• **PROVIDED MATERIAL**:
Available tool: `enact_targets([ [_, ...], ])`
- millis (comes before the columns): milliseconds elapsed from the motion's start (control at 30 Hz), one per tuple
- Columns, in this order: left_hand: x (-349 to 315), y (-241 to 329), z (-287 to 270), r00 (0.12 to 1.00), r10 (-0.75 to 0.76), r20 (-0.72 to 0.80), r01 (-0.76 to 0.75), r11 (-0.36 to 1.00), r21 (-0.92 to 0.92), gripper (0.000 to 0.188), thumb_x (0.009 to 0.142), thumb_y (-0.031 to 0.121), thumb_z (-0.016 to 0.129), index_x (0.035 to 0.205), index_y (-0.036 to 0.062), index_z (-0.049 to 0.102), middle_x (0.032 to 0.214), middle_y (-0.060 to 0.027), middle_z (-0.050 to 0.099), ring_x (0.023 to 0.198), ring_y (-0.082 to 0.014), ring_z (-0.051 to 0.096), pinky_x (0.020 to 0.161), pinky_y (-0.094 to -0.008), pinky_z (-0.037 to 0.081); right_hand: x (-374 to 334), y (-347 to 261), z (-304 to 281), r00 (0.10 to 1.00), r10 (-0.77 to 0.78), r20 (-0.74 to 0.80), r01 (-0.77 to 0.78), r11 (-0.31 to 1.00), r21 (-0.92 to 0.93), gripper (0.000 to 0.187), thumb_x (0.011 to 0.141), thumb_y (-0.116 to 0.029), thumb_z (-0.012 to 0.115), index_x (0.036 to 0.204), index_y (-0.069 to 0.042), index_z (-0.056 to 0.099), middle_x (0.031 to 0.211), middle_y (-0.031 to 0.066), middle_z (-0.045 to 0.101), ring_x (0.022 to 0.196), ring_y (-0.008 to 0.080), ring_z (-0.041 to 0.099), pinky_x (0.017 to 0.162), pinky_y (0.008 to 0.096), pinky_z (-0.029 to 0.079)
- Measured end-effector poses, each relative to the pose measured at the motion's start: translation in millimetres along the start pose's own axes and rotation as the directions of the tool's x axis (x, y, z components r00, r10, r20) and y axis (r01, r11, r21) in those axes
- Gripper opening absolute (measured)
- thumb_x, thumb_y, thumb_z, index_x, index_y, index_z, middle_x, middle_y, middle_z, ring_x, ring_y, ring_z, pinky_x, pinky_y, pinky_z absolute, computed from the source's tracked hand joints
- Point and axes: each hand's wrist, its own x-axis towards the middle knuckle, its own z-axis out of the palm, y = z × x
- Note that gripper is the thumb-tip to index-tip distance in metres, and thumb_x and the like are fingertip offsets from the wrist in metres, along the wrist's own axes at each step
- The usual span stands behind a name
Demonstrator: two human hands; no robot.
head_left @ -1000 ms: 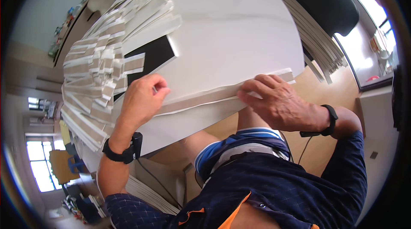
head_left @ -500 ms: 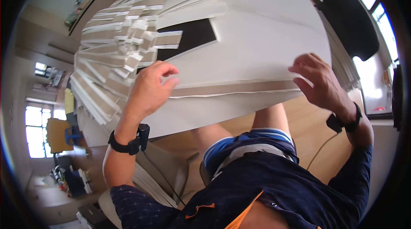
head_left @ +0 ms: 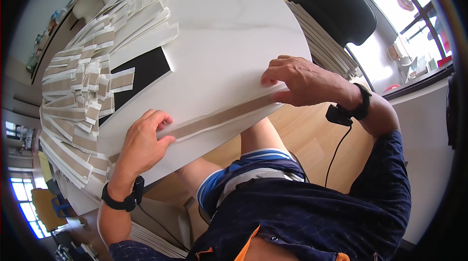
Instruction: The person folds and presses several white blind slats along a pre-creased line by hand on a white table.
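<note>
A long strip, tan along the middle with pale edges, lies along the near edge of the white table. My left hand is over its left part, thumb and curled fingers apart. At the strip's right end is my right hand, its thumb on the near side and bent fingers on the far side, with a gap between. Whether either hand presses on the strip I cannot tell. Fine ridges show across the tan band. Part of the strip's left stretch is hidden behind my left hand.
Many similar tan and white strips lie overlapping in a fan on the table's left. Beside them is a black flat sheet. Paler strips are heaped farther back. A dark chair and more stacked strips stand beyond the right edge.
The whole view has swung, so the table appears shifted left. Both hands have come down closer to the strip, and my right hand's thumb and fingers now straddle its right end.
</note>
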Motion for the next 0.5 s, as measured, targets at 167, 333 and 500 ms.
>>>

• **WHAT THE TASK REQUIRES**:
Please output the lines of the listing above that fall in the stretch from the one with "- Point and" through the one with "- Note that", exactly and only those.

• **RESULT**:
- Point and axes: each hand's wrist, its own x-axis towards the middle knuckle, its own z-axis out of the palm, y = z × x
- Note that gripper is the thumb-tip to index-tip distance in metres, and thumb_x and the like are fingertip offsets from the wrist in metres, along the wrist's own axes at each step

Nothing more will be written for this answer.